Sewell was named a starting linebacker in 2025. He played in 13 games (including nine starts), finishing sixth on the team with 59 tackles. On December 31, 2025, Sewell was placed on injured reserve due to an Achilles injury suffered in Week 17 against the San Francisco 49ers.

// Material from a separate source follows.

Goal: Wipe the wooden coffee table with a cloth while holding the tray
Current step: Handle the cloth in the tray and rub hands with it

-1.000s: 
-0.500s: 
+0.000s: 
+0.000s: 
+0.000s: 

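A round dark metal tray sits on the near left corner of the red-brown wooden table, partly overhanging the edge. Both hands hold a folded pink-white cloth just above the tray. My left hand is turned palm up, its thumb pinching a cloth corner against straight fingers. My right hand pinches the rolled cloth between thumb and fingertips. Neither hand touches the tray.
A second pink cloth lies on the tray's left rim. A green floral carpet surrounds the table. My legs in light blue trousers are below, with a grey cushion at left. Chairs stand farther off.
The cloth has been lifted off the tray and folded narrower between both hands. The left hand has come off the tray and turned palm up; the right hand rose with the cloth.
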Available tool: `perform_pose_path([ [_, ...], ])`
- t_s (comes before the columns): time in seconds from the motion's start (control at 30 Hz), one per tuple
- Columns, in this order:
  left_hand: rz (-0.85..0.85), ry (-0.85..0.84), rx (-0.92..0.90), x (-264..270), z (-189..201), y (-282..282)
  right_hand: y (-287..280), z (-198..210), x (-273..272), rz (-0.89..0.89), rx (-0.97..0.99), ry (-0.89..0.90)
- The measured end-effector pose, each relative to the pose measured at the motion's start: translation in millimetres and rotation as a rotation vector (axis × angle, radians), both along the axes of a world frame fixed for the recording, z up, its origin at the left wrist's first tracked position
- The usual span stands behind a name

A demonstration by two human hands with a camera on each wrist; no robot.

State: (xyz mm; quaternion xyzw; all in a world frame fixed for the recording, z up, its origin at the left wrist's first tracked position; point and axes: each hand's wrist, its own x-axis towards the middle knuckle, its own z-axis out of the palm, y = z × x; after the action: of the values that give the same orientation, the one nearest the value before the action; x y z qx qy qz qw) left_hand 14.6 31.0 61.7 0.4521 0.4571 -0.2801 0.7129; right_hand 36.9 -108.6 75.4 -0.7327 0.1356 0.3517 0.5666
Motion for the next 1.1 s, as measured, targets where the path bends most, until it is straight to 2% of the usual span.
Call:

Sewell began the 2026 season on the PUP list due to his Achilles injury.

Pre-draft measurables
| Height | Weight | Arm length | Hand span | Wingspan | 40-yard dash | 10-yard split | 20-yard split | 20-yard shuttle | Three-cone drill | Vertical jump | Broad jump | Bench press |
| 6 ft 1+1⁄2 in (1.87 m) | 246 lb (112 kg) | 31+5⁄8 in (0.80 m) | 10 in (0.25 m) | 6 ft 4+3⁄8 in (1.94 m) | 4.64 s | 1.57 s | 2.68 s | 4.37 s | 7.28 s | 33.0 in (0.84 m) | 9 ft 7 in (2.92 m) | 27 reps |
All values from NFL Combine/Pro Day

==NFL career statistics==

Legend
| Bold | Career high |

===Regular season===

Year: Team; Games; Tackles; Interceptions; Fumbles
GP: GS; Cmb; Solo; Ast; Sck; TFL; Int; Yds; Avg; Lng; TD; PD; FF; Fum; FR; Yds; TD
2023: CHI; 13; 0; 9; 4; 5; 0.0; 0; 0; 0; 0.0; 0; 0; 0; 1; 0; 0; 0; 0
2024: CHI; 9; 0; 4; 3; 1; 0.0; 0; 0; 0; 0.0; 0; 0; 0; 1; 0; 0; 0; 0
2025: CHI; 13; 9; 59; 33; 26; 0.0; 3; 0; 0; 0.0; 0; 0; 0; 1; 0; 0; 0; 0
Career: 35; 9; 72; 40; 32; 0.0; 3; 0; 0; 0.0; 0; 0; 0; 3; 0; 0; 0; 0

==Personal life==
Sewell is a member of the Church of Jesus Christ of Latter-day Saints.